* ABOUT THIS TASK:
The required output consists solely of the lines from the top of the listing through the line containing "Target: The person", transcribed exactly.
==========
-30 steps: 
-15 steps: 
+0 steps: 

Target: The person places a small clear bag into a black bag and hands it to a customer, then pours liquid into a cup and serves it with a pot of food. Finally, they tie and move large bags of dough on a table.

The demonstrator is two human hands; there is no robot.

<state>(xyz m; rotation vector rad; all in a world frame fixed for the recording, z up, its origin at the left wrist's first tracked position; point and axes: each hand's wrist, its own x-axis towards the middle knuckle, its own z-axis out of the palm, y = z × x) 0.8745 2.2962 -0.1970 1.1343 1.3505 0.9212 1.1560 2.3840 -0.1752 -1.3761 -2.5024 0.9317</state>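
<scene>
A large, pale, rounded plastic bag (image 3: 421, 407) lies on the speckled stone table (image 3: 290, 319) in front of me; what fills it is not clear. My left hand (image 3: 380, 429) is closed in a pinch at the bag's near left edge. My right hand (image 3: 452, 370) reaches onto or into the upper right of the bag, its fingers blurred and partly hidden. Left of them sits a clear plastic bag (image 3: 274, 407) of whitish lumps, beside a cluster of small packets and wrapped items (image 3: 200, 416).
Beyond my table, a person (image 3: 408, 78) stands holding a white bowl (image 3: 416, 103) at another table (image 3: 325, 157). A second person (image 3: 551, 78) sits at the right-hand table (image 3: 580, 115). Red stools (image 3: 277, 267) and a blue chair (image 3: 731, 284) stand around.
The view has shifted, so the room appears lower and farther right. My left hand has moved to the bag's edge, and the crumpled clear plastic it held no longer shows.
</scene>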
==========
* EXERCISE ANSWER:
-30 steps: 
-15 steps: 
+0 steps: 

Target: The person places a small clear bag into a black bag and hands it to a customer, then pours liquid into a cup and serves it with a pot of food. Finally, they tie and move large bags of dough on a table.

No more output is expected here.